Et le résultat est plutôt saisissant : le guichet d’accueil classique a disparu – les clients étant invités à s’identifier grâce à leur smartphone – et la décoration s’apparente à celle d’un atelier d’artiste, avec un ameublement vintage constellé d’œuvres artistiques visibles et parfois cachées. C’est dans la lignée de la réalisation d’une fresque sur la devanture de son établissement par l’artiste Rémoise Anne-Sophie Velly en 2017, que Nicolas Pehlivanian a mis en place un comité artistique pour réfléchir à la manière dont l’hôtel pourrait être animé à l’issue des travaux. « L’intérêt de la démarche c’était de ne pas se cantonner à refaire uniquement la décoration : Reims possède un riche vivier d’artistes, qui contribuent à donner une identité à cette ville. C’était important de leur donner aussi un lieu d’expression », insiste ce passionné d’art contemporain et de photographie qui a confié certains murs aux artistes rémois Iemza, Kusek et Charles Neubach.

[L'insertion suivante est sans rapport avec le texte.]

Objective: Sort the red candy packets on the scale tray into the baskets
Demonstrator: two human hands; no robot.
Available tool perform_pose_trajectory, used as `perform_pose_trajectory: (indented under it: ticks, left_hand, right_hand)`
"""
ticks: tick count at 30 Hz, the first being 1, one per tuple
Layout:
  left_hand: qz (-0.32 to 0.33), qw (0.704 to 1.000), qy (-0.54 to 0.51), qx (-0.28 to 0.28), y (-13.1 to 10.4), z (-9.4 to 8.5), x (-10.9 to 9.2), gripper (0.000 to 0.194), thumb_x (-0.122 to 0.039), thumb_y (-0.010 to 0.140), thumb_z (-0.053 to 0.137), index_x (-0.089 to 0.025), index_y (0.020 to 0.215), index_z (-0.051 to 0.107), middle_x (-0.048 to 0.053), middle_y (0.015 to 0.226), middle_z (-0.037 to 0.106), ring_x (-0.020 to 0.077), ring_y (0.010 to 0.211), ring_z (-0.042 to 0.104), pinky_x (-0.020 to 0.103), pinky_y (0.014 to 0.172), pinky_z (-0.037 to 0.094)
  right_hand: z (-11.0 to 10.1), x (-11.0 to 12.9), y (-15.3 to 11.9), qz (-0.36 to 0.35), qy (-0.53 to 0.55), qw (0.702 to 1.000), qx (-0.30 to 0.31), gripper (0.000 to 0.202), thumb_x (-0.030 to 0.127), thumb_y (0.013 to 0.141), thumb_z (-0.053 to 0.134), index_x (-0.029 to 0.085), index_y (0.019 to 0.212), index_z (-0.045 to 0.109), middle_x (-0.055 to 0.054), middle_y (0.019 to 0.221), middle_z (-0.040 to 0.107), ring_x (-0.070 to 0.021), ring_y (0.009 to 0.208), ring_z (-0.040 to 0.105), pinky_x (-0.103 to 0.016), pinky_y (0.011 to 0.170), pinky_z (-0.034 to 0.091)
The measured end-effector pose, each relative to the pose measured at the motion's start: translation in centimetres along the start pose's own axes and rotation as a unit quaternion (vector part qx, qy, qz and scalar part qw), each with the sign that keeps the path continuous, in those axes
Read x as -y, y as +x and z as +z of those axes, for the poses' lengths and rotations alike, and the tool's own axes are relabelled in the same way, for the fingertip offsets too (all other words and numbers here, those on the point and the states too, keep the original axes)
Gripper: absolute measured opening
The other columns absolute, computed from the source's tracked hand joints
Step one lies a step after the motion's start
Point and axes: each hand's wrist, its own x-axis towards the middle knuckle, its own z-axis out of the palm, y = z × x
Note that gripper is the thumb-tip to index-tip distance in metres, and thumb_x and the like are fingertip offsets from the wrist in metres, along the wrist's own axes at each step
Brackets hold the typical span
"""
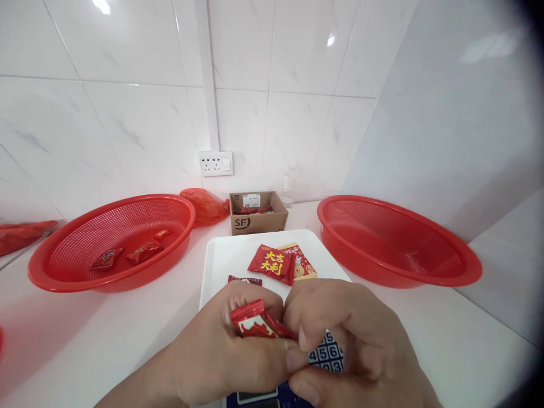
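Both hands close together near the front of the view, above a white tray (221, 255) that seems to sit on a scale with a blue keypad (329, 354) showing under the fingers. Left hand (216, 351) closed around a small red sachet (255, 324), thumb along its near edge; right hand (352, 340) closed too, thumb and forefinger pinching the sachet's right end. Sachet held in the air between the two hands, just above the tray's near part. Likely very light, thin and crinkly, a glossy film that may slip under dry fingers; contents unseen, so firmness hard to judge. Best taken at the flat crimped ends, where the film is stiffest, rather than across the puffed middle. Further back on the tray, a red packet with yellow characters (272, 264) overlapping a paler packet (302, 262), and a dark red one (244, 280) partly hidden behind the left hand. Far left, a red mesh basket (51, 266) with three small red sachets (142, 251) inside; far right, a second red basket (446, 272). At the back against the tiled wall, a small cardboard box (257, 218), a crumpled red bag (206, 205) beside it.
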Motion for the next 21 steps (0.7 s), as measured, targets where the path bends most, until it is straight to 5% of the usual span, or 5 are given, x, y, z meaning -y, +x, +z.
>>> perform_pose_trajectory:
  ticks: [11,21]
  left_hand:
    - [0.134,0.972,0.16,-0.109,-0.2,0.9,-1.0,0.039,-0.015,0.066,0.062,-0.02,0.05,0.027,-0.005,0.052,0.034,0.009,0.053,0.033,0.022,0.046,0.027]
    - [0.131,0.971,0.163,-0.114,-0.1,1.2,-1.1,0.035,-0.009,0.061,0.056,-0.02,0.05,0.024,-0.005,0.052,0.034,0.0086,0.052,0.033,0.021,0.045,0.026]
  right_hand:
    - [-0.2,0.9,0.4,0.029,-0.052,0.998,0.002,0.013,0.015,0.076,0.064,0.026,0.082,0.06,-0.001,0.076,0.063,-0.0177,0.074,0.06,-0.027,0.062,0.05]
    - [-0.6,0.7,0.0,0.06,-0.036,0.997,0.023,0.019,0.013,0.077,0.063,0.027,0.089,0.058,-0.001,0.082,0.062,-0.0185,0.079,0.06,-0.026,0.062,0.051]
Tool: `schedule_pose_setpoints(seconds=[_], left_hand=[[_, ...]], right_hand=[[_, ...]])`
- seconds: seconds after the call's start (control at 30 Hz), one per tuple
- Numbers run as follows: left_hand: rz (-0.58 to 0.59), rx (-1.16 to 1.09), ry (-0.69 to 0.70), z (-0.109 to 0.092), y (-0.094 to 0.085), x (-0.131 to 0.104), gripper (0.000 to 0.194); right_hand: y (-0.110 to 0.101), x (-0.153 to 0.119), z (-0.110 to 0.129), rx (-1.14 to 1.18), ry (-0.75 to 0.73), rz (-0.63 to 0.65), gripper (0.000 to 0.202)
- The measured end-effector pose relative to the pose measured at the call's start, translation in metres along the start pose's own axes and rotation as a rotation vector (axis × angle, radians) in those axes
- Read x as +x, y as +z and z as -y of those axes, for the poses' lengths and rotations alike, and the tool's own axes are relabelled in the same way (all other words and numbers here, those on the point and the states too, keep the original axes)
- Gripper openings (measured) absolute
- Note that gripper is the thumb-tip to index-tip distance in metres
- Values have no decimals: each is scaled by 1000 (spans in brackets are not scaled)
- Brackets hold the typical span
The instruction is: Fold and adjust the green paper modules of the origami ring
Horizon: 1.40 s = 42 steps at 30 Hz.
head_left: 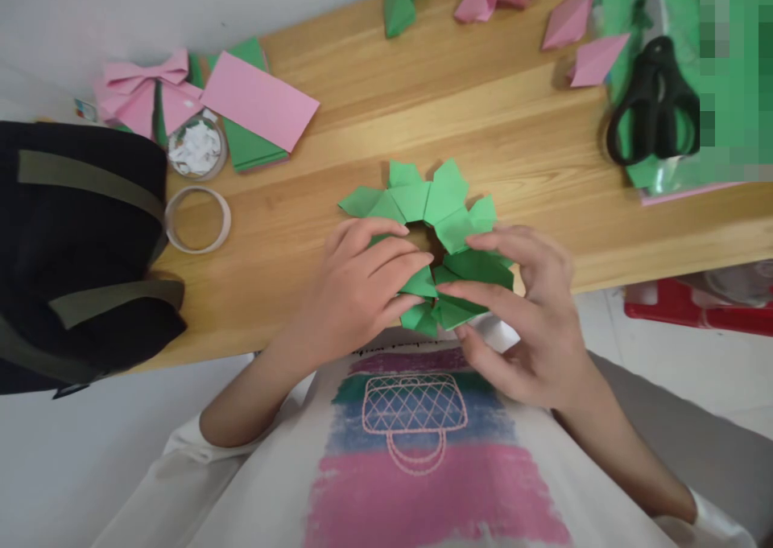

Neuf chambres ont également été entièrement réservées à des artistes, en majorité locaux, qui ont eu carte blanche pour la décoration et l’aménagement. Parmi eux, Julien Duvivier, Maison Vide, Cez Art, Dinterieur, Ksy Boomkies ou Florian Schneider. « Tous ont eu le même cahier des charges et le même budget, avec une seule consigne : conserver le lit et la télévision », sourit le directeur. Il souhaite désormais que son établissement vive en cohérence avec sa nouvelle enveloppe intérieure : « L’idée générale est de faire vivre ce lieu en lien avec son image grâce à des artistes en résidence, des performances ou des concerts, par exemple ». Il s’agit aussi de surfer sur cette nouvelle identité pour faire évoluer le modèle économique de son établissement, avec une ouverture des salles de réunion, habituellement orientées sur les rendez-vous d’affaires, vers les événements de famille ou de loisirs. Même démarche côté restaurant où la décoration originale s’est invitée à la table des convives. « C’est une brasserie maison qui fonctionne bien sur la clientèle d’affaires, nous voulons maintenant la développer auprès de la clientèle de loisirs », explique Nicolas Pehlivanian qui a même spécialement créé une nouvelle marque, l’Artdoise.

Bref, un concept global qui colle globalement à sa ville et à l’évolution qu’elle a connue ces dernières années. « Notre pari c’est de faire vivre une expérience décalée et différenciante à nos clients ». Pari tenu.